◆ What the exercise asks
As the answer, give a copy of each line below that includes the word "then".

◆ Input data
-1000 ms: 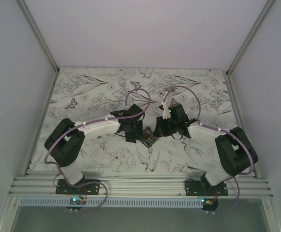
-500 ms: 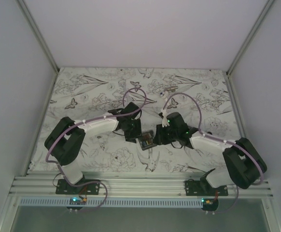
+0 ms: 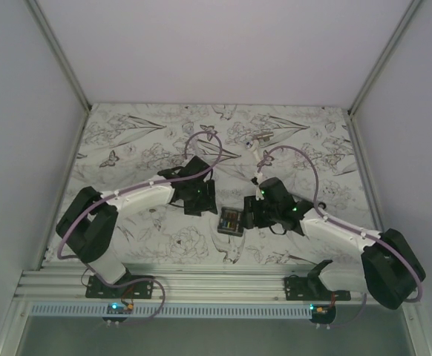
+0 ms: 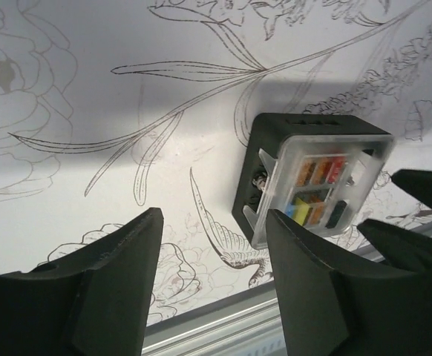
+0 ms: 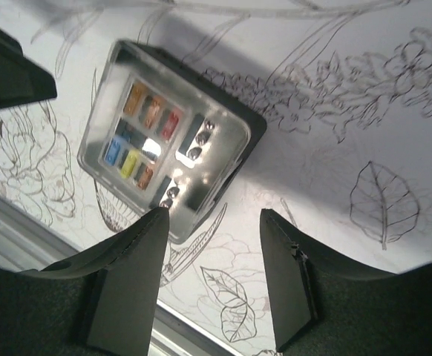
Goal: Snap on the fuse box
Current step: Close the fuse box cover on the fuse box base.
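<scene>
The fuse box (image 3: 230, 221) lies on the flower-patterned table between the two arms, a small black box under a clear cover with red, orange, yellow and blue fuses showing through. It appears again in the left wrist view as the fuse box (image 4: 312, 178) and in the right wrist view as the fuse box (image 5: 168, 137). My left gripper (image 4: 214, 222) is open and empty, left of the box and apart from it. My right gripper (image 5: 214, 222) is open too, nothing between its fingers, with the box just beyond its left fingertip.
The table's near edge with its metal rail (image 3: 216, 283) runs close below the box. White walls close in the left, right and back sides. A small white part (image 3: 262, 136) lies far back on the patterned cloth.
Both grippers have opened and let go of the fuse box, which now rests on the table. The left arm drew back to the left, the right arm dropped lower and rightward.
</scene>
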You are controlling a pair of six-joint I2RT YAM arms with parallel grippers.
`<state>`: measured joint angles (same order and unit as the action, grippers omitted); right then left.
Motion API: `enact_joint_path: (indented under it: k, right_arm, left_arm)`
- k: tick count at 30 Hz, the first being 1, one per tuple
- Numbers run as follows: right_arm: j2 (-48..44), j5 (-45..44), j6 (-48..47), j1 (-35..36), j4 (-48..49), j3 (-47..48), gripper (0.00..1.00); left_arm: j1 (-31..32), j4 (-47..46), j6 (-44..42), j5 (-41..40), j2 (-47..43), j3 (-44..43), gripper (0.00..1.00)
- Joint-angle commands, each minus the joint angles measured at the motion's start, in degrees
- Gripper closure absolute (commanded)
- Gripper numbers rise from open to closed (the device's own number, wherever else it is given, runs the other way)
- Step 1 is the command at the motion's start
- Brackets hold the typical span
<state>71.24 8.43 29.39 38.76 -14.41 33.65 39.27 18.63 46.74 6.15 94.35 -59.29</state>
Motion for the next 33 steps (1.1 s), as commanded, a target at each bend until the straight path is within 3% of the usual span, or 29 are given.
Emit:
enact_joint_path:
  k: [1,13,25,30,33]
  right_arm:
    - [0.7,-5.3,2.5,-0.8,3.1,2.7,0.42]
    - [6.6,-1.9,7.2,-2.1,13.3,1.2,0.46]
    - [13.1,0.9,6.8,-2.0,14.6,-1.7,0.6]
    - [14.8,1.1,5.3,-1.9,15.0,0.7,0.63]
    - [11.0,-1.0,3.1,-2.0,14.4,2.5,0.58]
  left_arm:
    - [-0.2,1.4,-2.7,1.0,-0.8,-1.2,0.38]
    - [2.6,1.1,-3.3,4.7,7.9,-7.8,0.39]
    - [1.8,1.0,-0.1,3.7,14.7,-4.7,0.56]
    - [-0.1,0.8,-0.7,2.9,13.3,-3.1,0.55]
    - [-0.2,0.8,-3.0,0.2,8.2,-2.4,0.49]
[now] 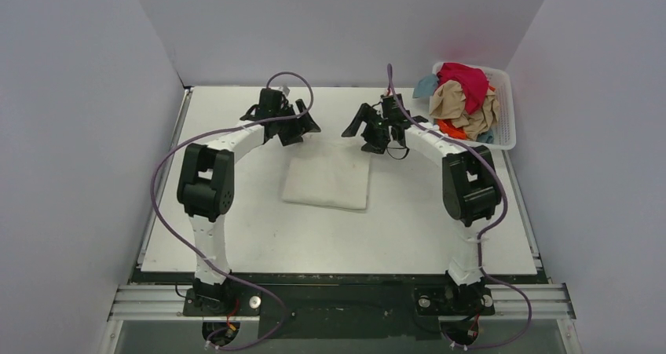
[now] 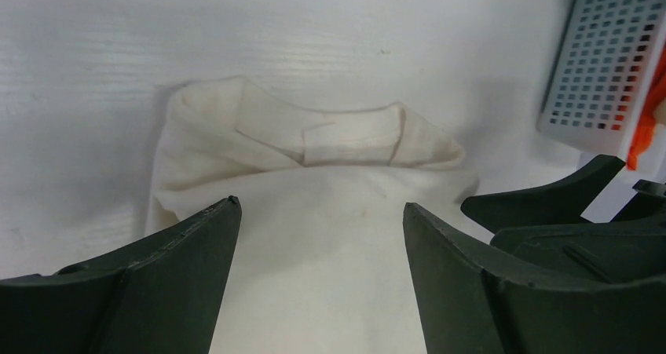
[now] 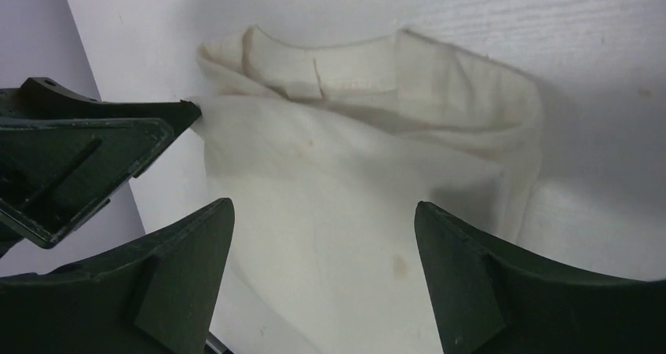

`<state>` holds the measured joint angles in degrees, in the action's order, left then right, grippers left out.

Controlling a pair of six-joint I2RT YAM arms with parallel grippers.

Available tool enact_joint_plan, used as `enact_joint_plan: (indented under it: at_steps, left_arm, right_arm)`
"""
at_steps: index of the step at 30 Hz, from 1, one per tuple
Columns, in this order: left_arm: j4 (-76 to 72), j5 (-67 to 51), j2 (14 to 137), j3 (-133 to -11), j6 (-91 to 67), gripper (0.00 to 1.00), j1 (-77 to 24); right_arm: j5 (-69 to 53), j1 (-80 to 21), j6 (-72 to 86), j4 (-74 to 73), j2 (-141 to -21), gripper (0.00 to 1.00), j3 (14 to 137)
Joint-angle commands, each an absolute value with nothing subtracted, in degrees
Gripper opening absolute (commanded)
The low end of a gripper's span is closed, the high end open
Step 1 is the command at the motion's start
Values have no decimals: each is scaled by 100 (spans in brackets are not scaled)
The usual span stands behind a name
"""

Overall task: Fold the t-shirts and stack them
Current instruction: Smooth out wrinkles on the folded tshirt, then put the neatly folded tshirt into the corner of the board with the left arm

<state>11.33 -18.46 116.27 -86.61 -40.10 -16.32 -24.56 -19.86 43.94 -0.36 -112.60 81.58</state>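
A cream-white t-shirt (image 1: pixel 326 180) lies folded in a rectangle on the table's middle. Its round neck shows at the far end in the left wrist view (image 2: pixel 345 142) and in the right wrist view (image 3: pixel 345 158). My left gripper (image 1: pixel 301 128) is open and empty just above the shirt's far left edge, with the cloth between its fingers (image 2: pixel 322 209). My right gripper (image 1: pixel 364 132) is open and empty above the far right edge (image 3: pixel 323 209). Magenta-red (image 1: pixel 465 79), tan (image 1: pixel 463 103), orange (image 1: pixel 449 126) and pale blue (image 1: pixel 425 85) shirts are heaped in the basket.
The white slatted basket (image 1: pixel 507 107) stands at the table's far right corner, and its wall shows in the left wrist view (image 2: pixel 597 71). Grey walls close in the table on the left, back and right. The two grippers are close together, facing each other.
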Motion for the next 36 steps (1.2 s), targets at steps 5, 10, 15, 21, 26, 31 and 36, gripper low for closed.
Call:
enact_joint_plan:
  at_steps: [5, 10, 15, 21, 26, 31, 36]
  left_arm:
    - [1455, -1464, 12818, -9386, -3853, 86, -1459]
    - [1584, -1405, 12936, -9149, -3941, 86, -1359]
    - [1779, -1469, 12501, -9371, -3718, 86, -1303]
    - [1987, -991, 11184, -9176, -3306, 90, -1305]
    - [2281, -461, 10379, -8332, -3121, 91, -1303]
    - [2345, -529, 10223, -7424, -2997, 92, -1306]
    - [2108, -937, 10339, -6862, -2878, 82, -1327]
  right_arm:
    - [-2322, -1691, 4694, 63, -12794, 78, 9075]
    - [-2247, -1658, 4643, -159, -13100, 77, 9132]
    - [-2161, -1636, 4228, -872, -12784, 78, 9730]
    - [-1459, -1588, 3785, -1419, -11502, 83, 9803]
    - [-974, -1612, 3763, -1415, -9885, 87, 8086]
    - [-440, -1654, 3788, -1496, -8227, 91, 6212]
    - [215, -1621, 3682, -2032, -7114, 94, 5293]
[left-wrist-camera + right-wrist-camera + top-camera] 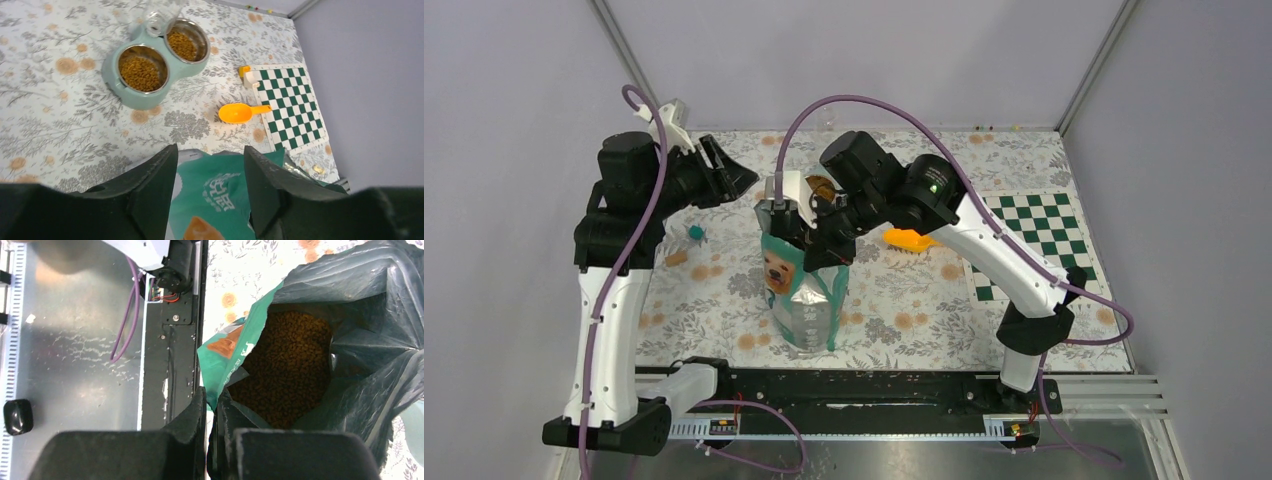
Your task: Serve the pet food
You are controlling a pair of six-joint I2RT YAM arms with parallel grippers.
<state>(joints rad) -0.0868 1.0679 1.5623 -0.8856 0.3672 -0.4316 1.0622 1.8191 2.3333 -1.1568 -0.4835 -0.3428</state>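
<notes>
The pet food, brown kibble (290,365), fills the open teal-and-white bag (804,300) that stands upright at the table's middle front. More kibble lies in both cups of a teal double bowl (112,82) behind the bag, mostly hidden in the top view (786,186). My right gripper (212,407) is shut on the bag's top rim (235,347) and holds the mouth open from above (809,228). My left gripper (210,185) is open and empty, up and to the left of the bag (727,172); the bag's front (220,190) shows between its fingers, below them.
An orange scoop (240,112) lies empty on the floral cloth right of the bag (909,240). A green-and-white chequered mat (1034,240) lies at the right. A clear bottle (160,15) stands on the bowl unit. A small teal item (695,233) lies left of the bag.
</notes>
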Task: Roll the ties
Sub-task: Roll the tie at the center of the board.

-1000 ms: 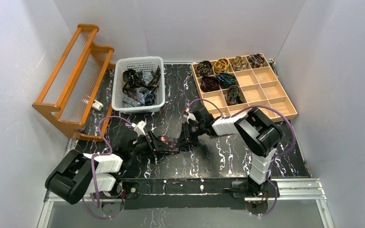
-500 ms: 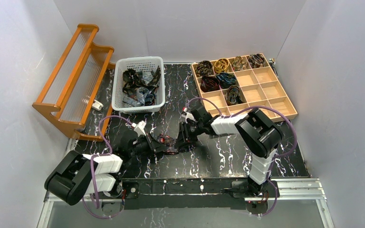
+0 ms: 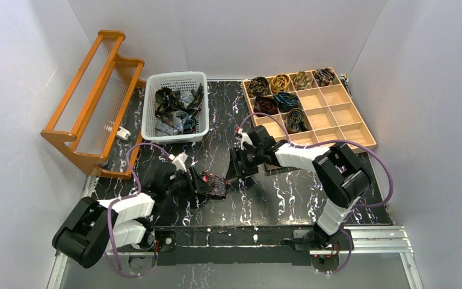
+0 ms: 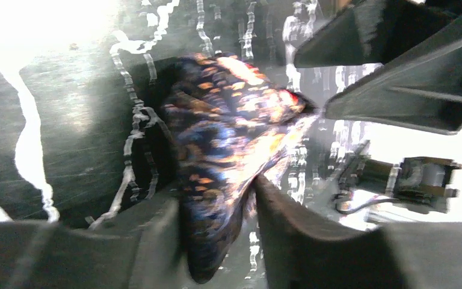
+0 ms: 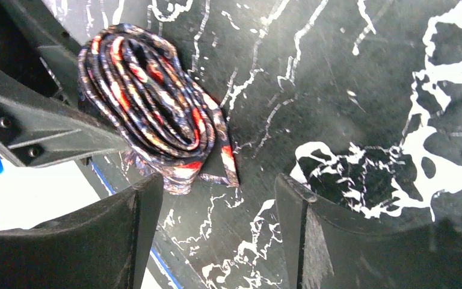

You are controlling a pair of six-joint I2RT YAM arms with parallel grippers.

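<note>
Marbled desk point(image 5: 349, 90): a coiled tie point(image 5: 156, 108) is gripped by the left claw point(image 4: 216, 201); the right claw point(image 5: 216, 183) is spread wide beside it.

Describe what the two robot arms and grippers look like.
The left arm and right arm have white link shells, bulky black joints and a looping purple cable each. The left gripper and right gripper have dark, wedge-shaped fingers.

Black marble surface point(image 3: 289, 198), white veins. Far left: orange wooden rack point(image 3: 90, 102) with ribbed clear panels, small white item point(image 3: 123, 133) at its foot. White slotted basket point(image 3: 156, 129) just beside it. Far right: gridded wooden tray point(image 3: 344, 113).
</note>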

◆ Solution for this exercise
`<state>`: measured joint angles (same order and unit as the action, grippers omitted); right then left.
`<state>` holds the measured joint angles in degrees, in the action's order, left then right, grippers left out.
Current instruction: Smooth out wrinkles on the folded tshirt, then put the neatly folded tshirt into the corner of the board with the left arm

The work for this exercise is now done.